» YOUR ASSIGNMENT
The lines needed are those below that contain the word "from"; copy each one.

[SUPPLIED DATA Boundary: Start]

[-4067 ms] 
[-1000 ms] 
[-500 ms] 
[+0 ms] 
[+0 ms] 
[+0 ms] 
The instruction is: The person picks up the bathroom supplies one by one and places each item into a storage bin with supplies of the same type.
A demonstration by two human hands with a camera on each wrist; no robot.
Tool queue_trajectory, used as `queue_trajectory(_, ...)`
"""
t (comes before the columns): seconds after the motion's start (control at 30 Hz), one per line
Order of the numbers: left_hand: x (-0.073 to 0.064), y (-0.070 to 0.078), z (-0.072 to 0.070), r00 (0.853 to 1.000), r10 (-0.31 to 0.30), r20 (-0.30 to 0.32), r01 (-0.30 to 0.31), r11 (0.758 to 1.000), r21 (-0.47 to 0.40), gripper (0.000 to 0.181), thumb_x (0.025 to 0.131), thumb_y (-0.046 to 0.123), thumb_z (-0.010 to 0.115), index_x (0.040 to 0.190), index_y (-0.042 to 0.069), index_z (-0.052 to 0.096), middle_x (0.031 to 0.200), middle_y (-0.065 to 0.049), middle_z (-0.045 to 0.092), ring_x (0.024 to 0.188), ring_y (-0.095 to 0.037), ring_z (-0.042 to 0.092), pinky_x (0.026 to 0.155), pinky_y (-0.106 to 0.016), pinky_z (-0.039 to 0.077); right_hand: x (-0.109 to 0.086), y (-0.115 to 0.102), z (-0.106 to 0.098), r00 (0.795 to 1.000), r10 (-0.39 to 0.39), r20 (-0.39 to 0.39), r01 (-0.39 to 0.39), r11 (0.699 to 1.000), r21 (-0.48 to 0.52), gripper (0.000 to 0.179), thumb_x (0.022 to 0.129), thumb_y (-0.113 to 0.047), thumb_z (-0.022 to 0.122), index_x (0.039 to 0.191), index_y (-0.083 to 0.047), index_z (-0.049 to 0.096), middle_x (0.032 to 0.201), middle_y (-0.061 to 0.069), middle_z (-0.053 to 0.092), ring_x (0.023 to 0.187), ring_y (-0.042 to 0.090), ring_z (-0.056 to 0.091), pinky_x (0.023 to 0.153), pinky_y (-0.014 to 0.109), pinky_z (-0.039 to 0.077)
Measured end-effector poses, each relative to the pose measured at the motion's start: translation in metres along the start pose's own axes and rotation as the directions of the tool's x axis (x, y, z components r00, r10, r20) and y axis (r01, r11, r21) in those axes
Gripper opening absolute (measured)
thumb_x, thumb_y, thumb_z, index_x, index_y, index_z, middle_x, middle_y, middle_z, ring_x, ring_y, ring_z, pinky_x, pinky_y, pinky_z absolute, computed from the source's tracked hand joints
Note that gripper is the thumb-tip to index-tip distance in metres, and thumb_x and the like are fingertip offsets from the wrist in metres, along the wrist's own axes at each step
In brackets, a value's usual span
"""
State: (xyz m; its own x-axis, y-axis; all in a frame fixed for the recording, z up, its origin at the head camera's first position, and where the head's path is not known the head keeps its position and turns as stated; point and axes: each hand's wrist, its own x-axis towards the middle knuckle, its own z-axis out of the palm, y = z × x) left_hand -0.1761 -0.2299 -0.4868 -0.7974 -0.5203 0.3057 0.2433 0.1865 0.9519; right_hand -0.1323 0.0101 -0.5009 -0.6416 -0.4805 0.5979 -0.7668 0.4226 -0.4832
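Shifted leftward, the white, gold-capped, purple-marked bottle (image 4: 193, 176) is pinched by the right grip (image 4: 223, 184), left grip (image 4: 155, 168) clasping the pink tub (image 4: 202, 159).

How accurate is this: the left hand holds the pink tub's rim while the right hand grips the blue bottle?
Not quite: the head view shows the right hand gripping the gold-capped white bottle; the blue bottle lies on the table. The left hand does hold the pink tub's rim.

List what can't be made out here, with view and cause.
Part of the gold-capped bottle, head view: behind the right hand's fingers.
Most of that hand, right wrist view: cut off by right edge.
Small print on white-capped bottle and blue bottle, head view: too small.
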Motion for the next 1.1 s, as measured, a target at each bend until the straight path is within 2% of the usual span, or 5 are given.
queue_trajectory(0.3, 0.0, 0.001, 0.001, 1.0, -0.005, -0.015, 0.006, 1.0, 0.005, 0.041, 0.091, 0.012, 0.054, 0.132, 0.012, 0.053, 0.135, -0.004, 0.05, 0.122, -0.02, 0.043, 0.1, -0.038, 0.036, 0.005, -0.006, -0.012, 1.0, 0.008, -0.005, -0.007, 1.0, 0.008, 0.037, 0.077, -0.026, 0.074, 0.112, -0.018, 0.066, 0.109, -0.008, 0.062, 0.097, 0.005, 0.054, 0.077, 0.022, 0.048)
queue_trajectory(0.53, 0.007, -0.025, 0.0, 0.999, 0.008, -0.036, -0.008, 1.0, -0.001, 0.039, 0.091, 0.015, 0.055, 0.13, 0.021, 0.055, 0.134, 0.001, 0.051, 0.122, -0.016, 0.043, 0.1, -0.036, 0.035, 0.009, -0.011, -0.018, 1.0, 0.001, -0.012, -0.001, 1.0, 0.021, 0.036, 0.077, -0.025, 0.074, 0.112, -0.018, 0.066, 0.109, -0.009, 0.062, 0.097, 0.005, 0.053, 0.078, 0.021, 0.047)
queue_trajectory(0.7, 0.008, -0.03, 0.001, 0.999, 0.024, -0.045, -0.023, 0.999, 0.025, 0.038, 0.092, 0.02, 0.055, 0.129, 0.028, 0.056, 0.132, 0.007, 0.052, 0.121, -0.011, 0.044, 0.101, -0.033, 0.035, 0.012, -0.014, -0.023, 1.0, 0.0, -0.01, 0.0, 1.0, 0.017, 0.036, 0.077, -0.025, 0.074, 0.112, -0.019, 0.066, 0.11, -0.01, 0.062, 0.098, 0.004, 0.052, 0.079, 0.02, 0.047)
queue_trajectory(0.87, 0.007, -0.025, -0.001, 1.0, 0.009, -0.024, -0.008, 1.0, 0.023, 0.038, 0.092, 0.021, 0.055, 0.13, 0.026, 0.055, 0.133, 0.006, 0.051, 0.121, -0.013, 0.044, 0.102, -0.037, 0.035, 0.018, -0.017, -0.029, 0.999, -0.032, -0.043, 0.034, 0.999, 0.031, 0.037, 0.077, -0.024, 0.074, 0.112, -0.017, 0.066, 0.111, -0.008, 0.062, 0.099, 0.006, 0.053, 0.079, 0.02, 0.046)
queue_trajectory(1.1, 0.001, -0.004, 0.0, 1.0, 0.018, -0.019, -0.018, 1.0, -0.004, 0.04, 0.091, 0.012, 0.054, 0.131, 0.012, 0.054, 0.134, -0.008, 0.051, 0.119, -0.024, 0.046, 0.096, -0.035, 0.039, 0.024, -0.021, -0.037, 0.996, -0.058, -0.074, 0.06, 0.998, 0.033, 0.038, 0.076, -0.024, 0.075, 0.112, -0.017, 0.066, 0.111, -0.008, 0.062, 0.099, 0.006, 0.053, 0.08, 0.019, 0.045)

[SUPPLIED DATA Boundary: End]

» RESULT OF THE EXERCISE
thumb_x, thumb_y, thumb_z, index_x, index_y, index_z, middle_x, middle_y, middle_z, ring_x, ring_y, ring_z, pinky_x, pinky_y, pinky_z absolute, computed from the source's tracked hand joints
Note that gripper is the thumb-tip to index-tip distance in metres, and thumb_x and the like are fingertip offsets from the wrist in metres, along the wrist's own axes at each step

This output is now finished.